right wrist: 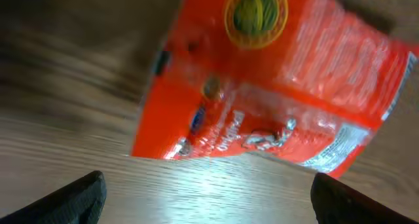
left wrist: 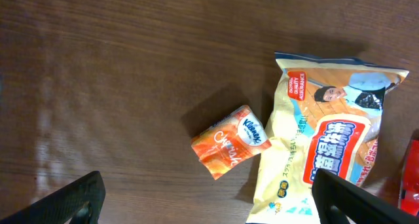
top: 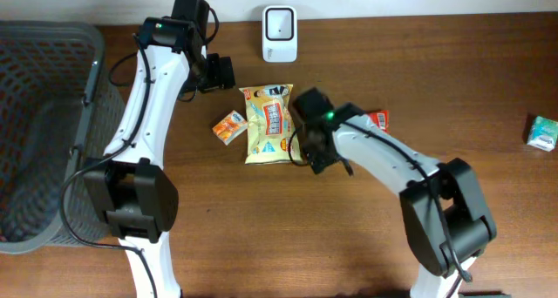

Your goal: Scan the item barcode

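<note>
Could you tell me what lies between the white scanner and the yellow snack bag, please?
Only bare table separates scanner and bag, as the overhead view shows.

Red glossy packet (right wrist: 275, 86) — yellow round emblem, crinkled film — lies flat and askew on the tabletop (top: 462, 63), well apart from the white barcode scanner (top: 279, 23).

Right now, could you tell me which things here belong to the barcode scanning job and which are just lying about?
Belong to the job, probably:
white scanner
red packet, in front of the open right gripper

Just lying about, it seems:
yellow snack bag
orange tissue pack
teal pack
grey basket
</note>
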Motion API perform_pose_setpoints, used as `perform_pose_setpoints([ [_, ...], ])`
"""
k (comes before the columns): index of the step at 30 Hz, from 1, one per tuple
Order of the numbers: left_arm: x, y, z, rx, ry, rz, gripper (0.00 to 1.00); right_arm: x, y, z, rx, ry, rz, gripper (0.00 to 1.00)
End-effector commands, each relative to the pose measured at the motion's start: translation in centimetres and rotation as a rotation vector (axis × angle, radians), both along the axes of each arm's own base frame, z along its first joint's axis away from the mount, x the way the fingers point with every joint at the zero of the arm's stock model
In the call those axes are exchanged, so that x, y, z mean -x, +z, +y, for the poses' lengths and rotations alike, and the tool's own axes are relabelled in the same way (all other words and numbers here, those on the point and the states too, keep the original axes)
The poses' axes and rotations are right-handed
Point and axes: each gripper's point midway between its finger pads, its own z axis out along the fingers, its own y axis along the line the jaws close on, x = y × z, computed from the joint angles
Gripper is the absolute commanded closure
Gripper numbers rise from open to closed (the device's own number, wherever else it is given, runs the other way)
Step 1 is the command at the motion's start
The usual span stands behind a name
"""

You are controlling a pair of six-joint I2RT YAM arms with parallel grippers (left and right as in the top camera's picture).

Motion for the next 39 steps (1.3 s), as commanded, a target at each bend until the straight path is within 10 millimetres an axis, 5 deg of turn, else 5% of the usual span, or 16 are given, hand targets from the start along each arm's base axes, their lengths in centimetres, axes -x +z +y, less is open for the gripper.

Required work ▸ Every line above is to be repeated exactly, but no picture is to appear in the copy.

Output for this exercise ▸
right wrist: 
left wrist: 
top: 

Your goal: Scan the item barcode

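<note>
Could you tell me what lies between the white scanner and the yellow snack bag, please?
Only bare table separates scanner and bag, as the overhead view shows.

Red glossy packet (right wrist: 275, 86) — yellow round emblem, crinkled film — lies flat and askew on the tabletop (top: 462, 63), well apart from the white barcode scanner (top: 279, 23).

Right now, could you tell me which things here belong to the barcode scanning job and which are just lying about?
Belong to the job, probably:
white scanner
red packet, in front of the open right gripper

Just lying about, it seems:
yellow snack bag
orange tissue pack
teal pack
grey basket
</note>
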Motion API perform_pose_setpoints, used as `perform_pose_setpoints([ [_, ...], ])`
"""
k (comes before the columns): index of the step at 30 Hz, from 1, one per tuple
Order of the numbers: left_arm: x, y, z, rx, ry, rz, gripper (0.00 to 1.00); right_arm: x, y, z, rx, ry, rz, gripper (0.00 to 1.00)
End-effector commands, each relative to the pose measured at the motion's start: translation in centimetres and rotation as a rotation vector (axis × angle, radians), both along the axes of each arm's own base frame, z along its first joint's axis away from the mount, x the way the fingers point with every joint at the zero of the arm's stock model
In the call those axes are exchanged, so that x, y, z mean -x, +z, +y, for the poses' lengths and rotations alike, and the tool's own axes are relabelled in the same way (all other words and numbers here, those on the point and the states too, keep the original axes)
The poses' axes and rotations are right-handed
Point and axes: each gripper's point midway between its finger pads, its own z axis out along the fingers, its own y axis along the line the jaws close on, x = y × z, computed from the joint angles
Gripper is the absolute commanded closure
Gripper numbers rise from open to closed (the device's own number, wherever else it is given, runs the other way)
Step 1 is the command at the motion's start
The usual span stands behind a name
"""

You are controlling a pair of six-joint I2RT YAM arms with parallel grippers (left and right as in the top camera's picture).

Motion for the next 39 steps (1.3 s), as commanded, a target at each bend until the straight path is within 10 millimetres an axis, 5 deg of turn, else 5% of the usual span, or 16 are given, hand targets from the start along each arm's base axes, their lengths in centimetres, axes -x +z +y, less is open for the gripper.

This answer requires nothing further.